"To me, his genius and his humanity can only be compared to that of Mozart's." ~ Yehudi Menuhin
Down Melody Lane
Ravi Shankar was born on April 7, 1920 in a Bengali Hindu Brahmin family settled in Varanasi, the holy city on the banks of the Ganges, the sacred river of the Hindus. [Not be confused with Sri Sri Ravi Shankar].
His father was an eminent barrister, and his family was full of artistes - all his brothers being achievers in different spheres of performing arts. Robu, as he was called lovingly, was the youngest son, and at the age of ten he accompanied his elder brother - the world famous dancer Uday Shankar - to Paris with his troupe of gifted dancers and musicians. He attended school in Paris, and initiated himself in the world of dance and music.
The Early Years
When he was 15, Uday Shankar invited the great sarod virtuoso Ustad Allauddin Khan to join his troupe, and Ravi Shankar, mesmerized by his genius, became his disciple. This made Ravi to return to India and spend years in intense study and practice under Allauddin Khan, whose guidance and guardianship helped him master the sitar. Thereafter, Ravi Shankar joined the All India Radio, established the National Chamber Orchestra, and by 1955 he became one of the most sought-after musicians in India. In 1956, he debuted as a sitarist in the European and American stage, which began his conquest of the West.
Memories of His Mother
Reminiscing about his mother, Ravi Shankar writes in his autobiography: "...The day came when we were due to sail, and we all felt the sadness of the departure. My mother, who had come to Bombay to see us off, was going to remain in India, and already, she was feeling the loneliness of our absence. Somehow, she and I both had the premonition that we might not see each other again. While we stood on the pier, getting ready to go aboard the ship, she took my hand and put it in Baba's hand and told him, "I'm not going with you, and I don't know if I'll ever see my child again, so please take him and consider him as your own son." We all had tears in our eyes as we said goodbye, and as it happened, it was the last time I saw my mother.

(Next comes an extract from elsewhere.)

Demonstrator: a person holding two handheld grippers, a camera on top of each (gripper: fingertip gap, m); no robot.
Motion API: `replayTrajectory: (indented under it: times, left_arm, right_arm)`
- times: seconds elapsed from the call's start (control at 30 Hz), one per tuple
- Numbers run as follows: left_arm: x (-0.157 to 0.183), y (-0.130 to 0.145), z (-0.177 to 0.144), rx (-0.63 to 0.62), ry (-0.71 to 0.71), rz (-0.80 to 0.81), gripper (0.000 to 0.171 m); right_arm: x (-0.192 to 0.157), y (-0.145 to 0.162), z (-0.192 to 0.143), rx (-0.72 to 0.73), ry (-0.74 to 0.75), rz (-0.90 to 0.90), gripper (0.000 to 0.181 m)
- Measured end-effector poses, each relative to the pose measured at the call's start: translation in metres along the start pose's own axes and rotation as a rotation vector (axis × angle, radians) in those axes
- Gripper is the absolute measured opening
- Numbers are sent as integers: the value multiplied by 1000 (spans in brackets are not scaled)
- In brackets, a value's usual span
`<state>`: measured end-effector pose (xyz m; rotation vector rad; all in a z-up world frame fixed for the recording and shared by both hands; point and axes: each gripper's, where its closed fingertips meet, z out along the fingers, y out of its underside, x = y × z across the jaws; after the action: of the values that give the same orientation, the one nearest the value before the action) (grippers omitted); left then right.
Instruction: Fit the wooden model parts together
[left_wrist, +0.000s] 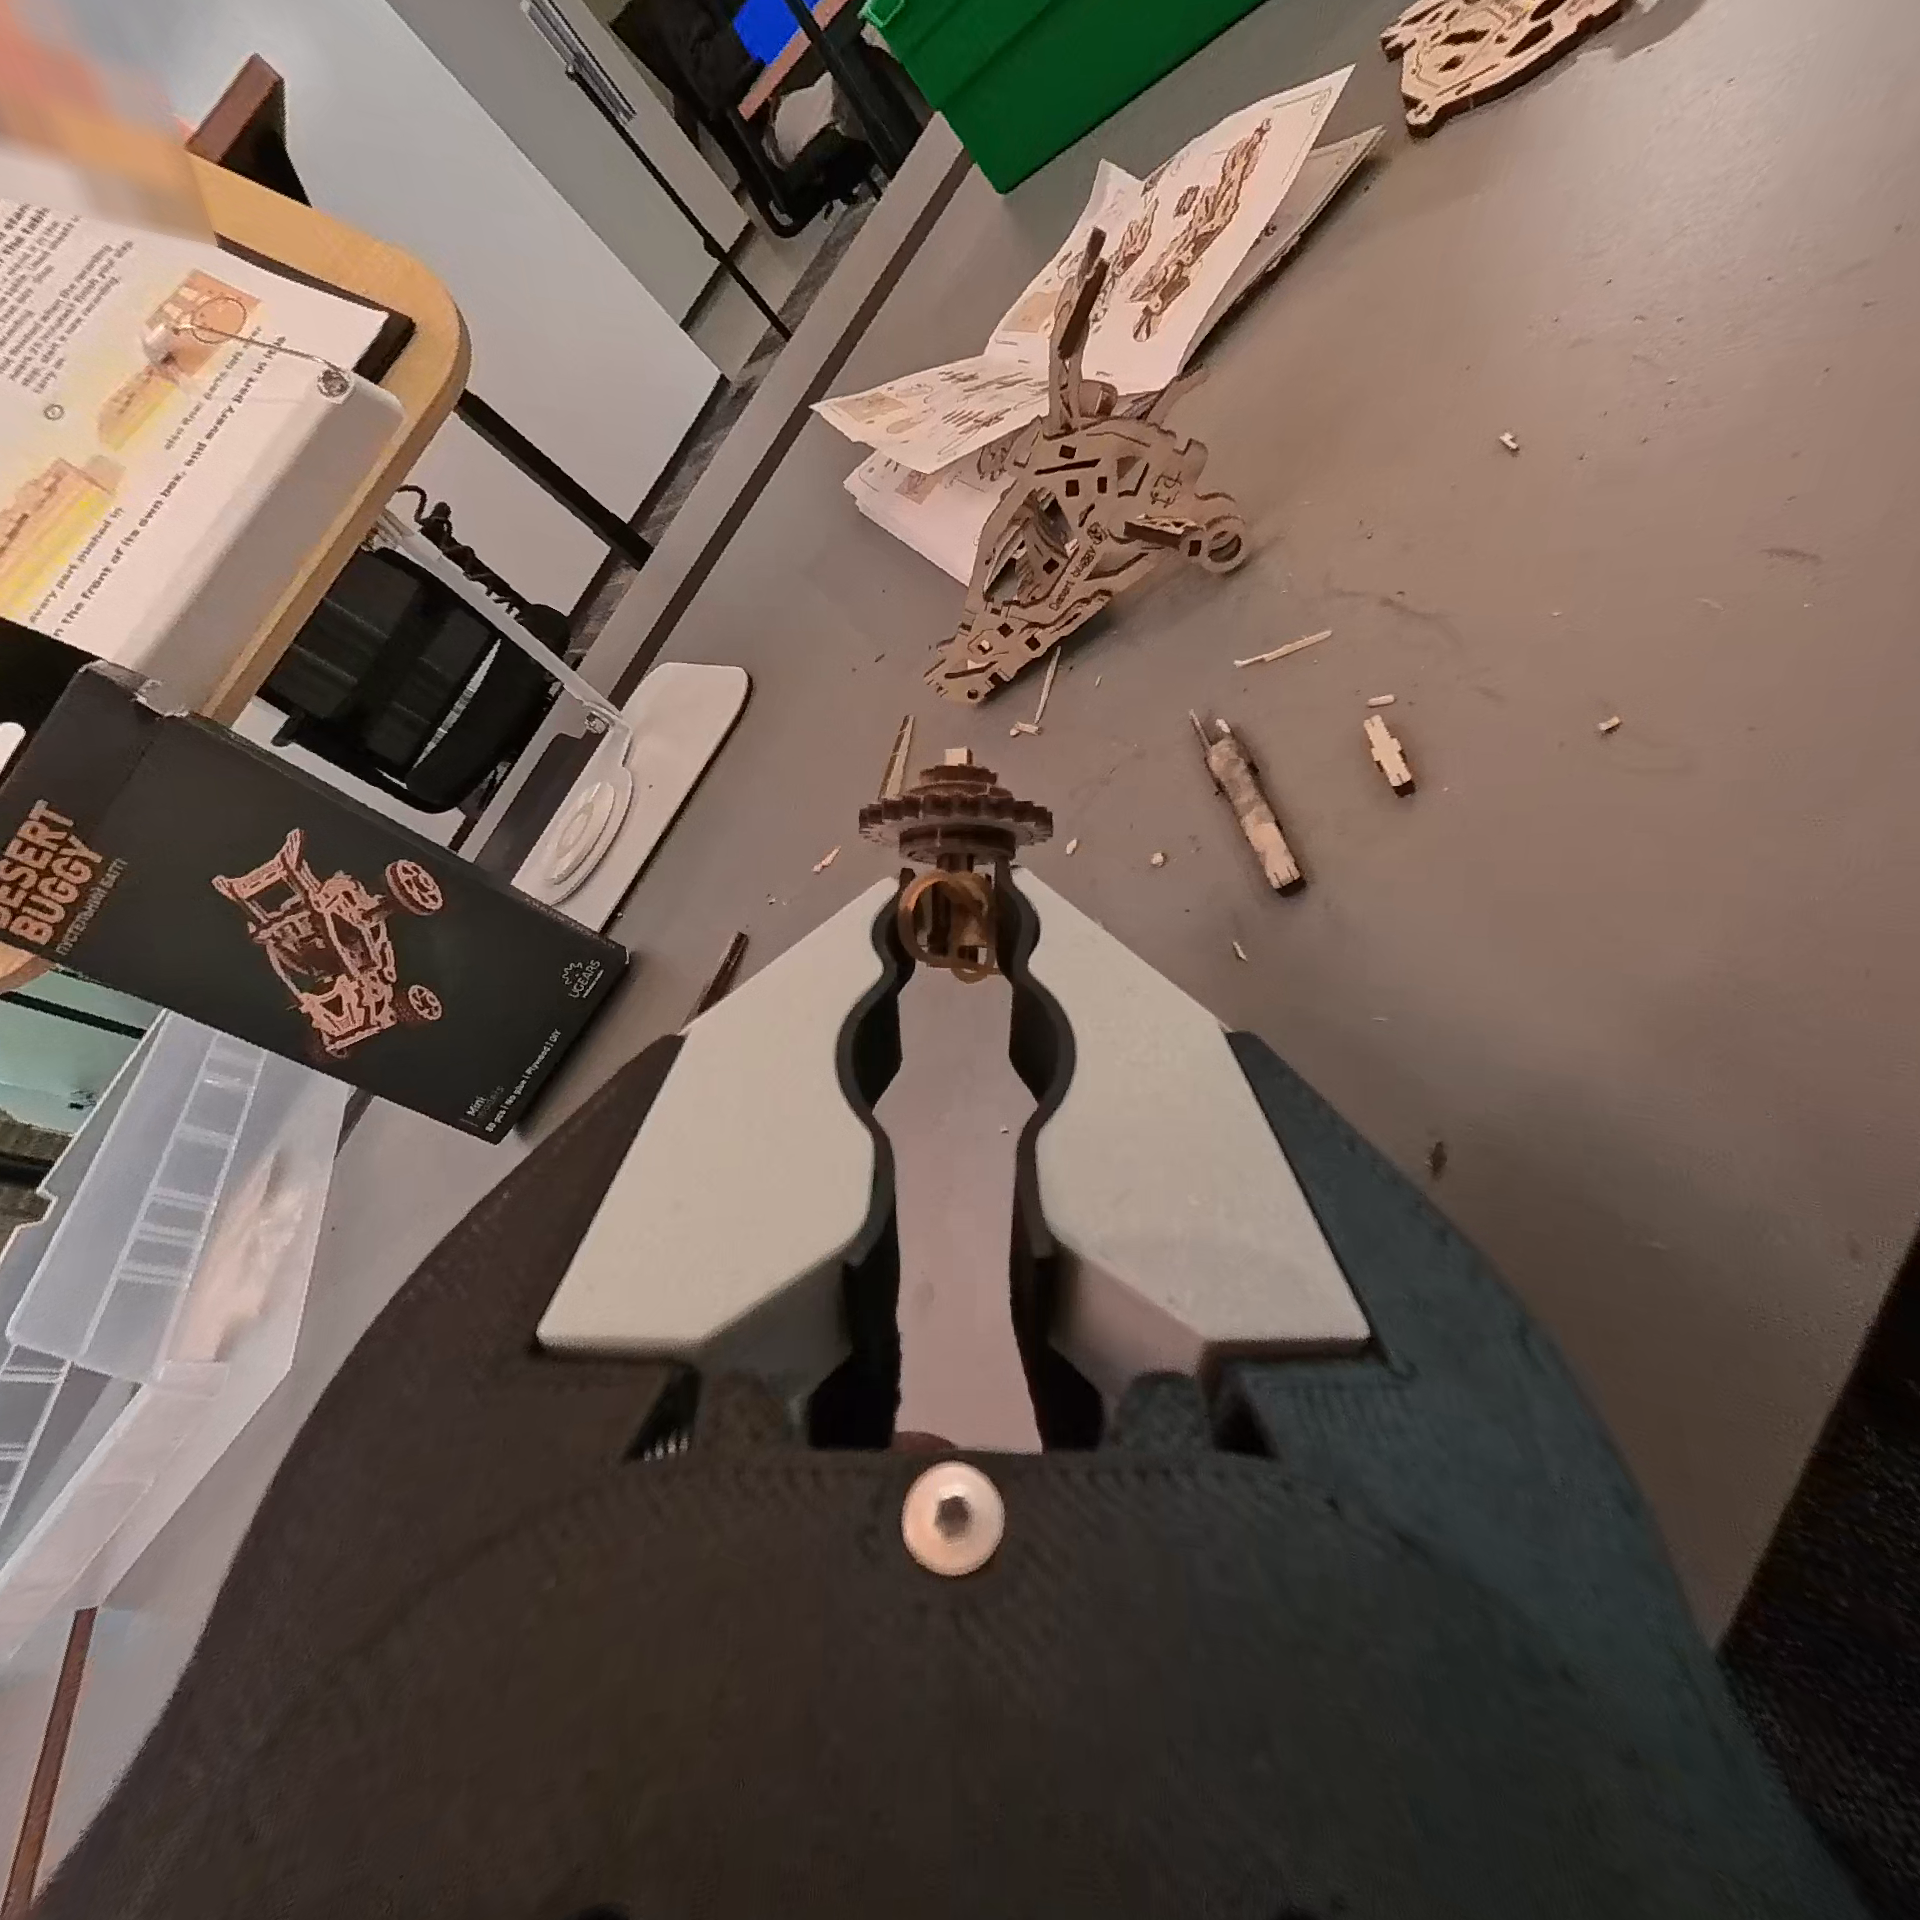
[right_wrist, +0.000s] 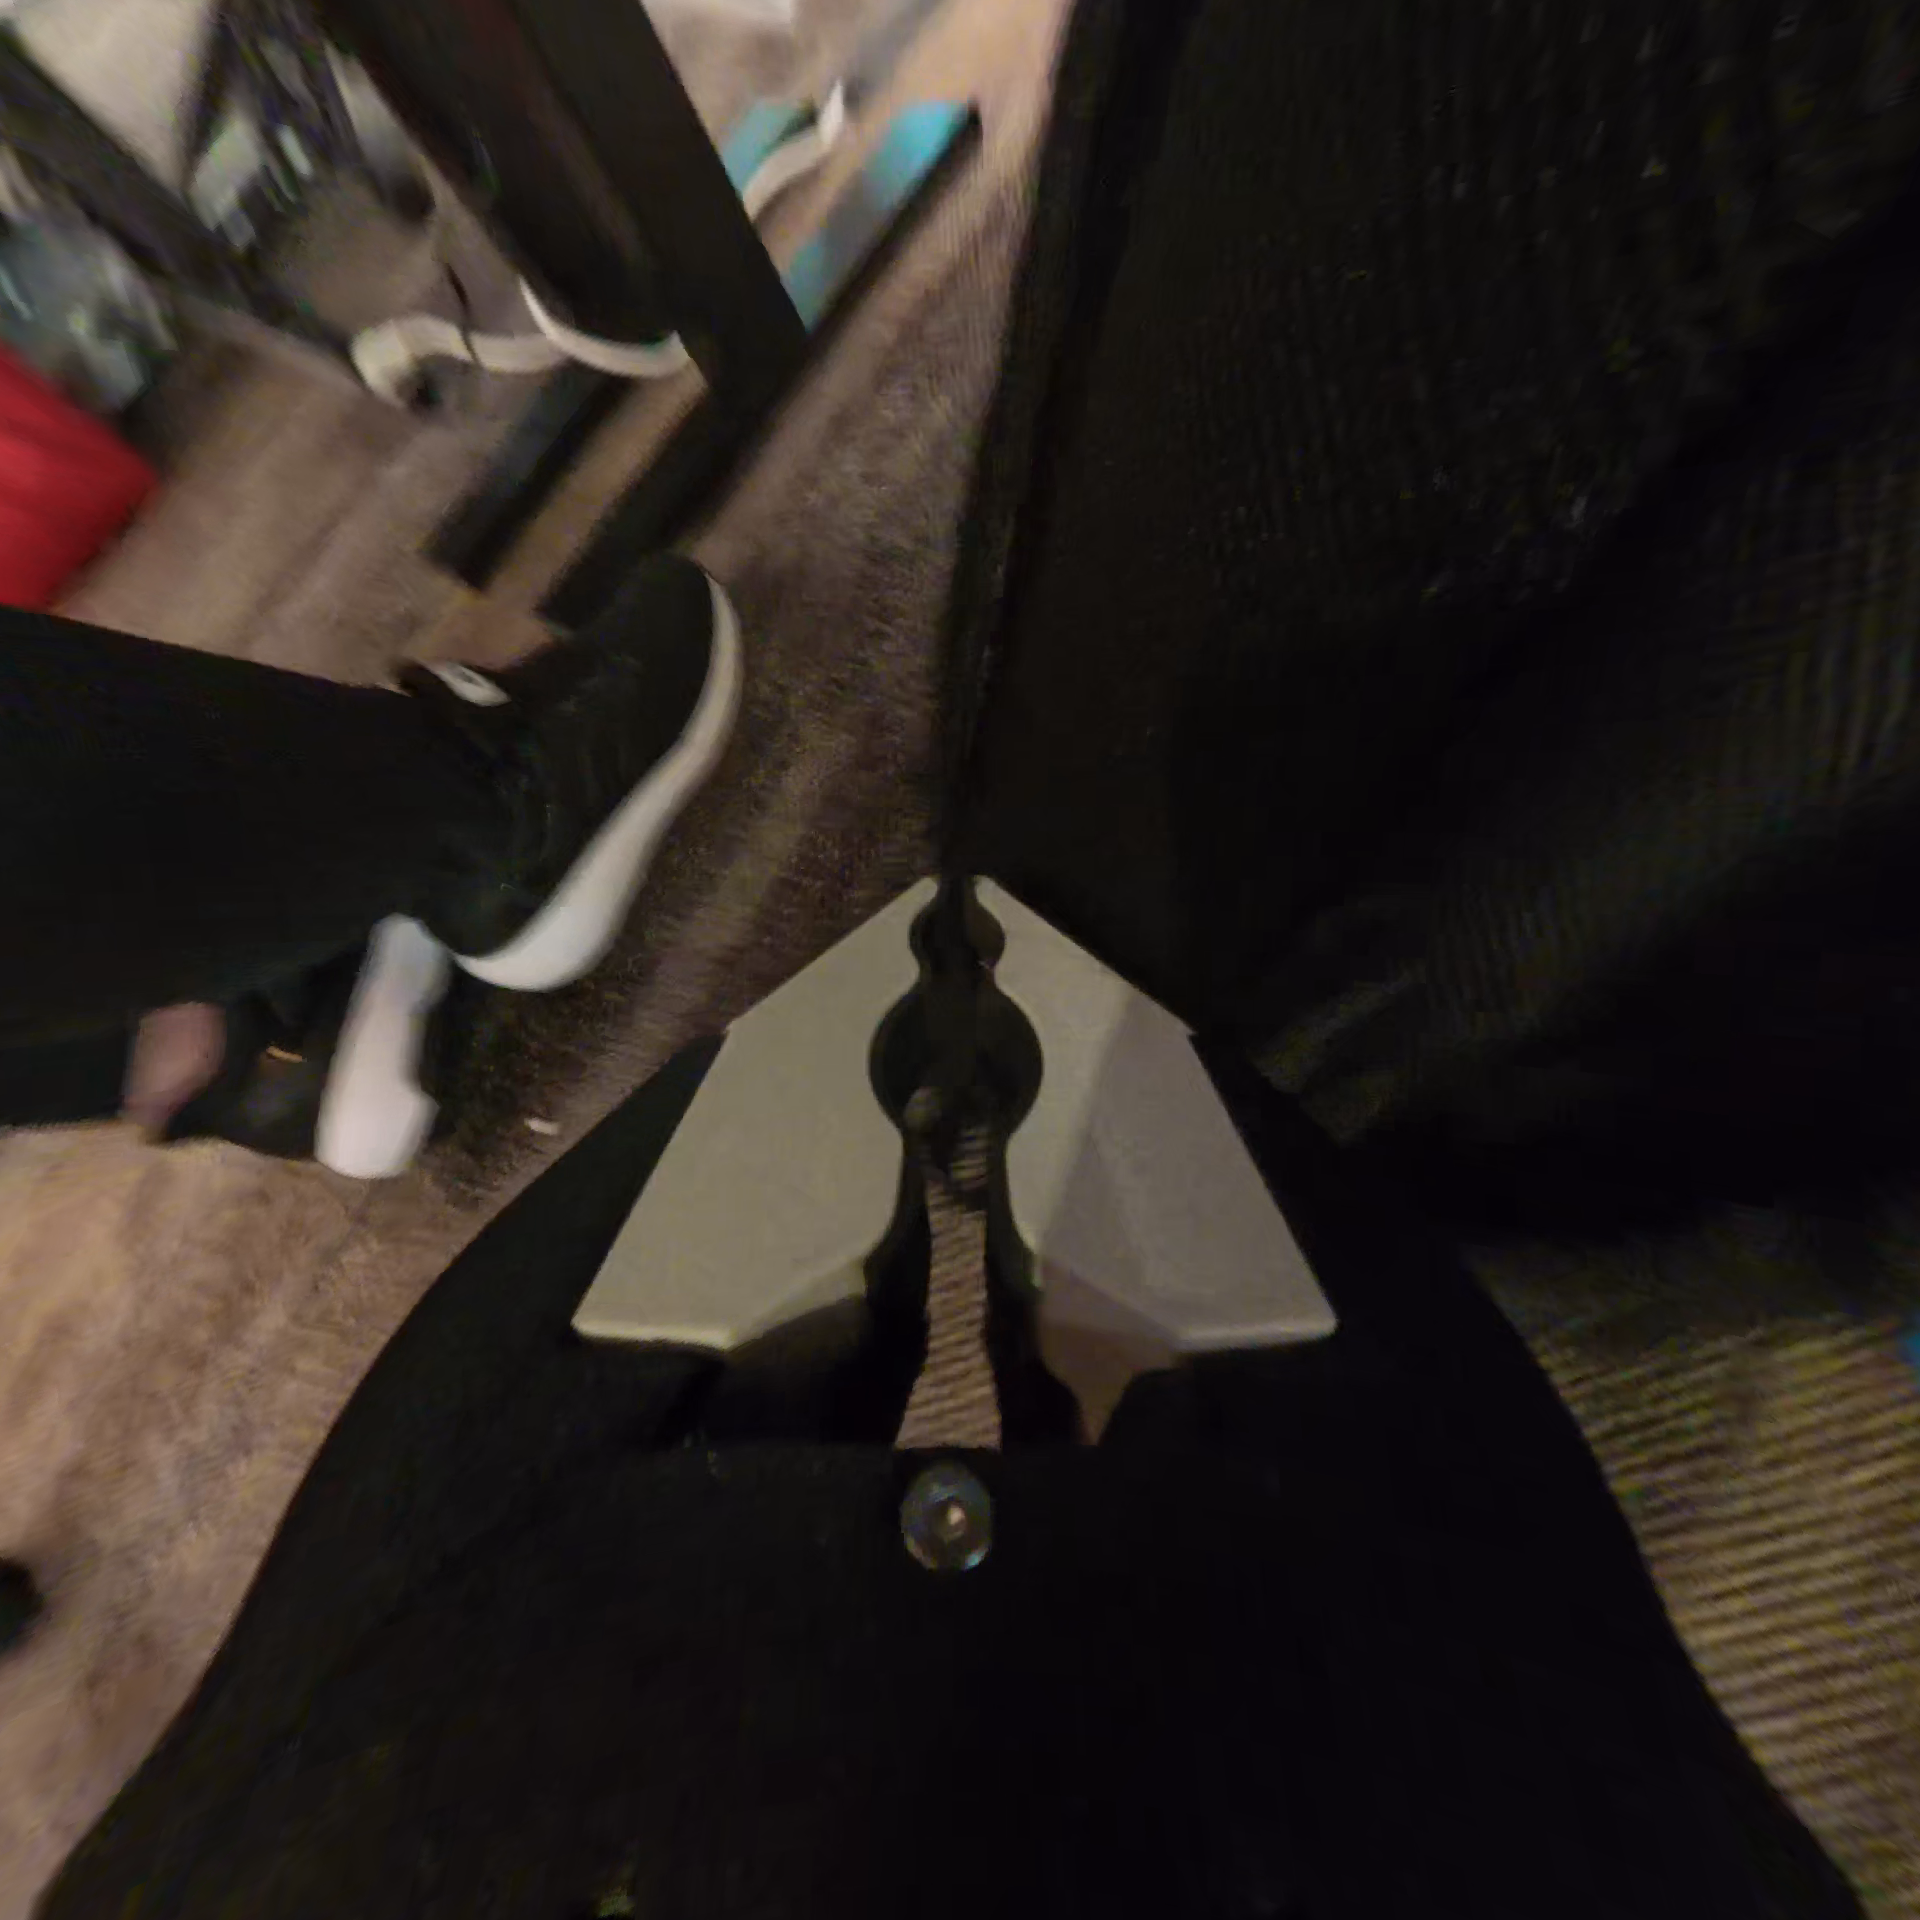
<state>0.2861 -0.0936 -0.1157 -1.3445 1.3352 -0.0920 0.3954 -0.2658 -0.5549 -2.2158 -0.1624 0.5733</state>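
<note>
Left jaws: left gripper (left_wrist: 954, 909) clenched on a small wooden gear assembly (left_wrist: 954, 821), held above the grey table (left_wrist: 1558, 935).
Black box (left_wrist: 312, 914): far left, at the table edge.
Wooden model body (left_wrist: 1091, 530): farther off, partly on an open instruction booklet (left_wrist: 1174, 270).
Right jaws: right gripper (right_wrist: 951, 914) pressed together, empty, below table level over carpet (right_wrist: 810, 727), beside a black shoe (right_wrist: 623, 769).

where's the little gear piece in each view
Left wrist view: the gear piece sits at picture centre, pinched at the left gripper tips, above the grey table.
Right wrist view: not in it; the right gripper points at the floor.
Shared landmark: none that I can match.
</note>
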Motion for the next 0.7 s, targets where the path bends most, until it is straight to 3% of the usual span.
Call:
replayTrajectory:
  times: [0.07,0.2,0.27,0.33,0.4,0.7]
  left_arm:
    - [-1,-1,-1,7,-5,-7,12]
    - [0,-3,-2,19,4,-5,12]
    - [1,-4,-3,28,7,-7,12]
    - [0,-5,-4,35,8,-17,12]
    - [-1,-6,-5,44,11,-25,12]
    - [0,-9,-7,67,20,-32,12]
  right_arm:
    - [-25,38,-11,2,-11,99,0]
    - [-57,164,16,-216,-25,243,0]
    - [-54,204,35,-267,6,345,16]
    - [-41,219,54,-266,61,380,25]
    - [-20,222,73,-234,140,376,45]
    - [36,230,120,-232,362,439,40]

"We finished our last tour and the troupe returned to India in May, 1938. While we were still in Paris, in the fall of 1936, a telegram arrived from India informing us of the death of our mother…The news greatly saddened us, and me especially, because I had seen her so little since she returned to India in 1932."
The only entertainment Robu had was "...going for walks along the river or on the lovely hillside, for there were no cinemas or "city" diversions. Often Ali Akbar accompanied me, and we would spend hours walking and discussing all our ideas…We would return to the house by dark and all have dinner about seven-thirty, then spend a few more hours practicing."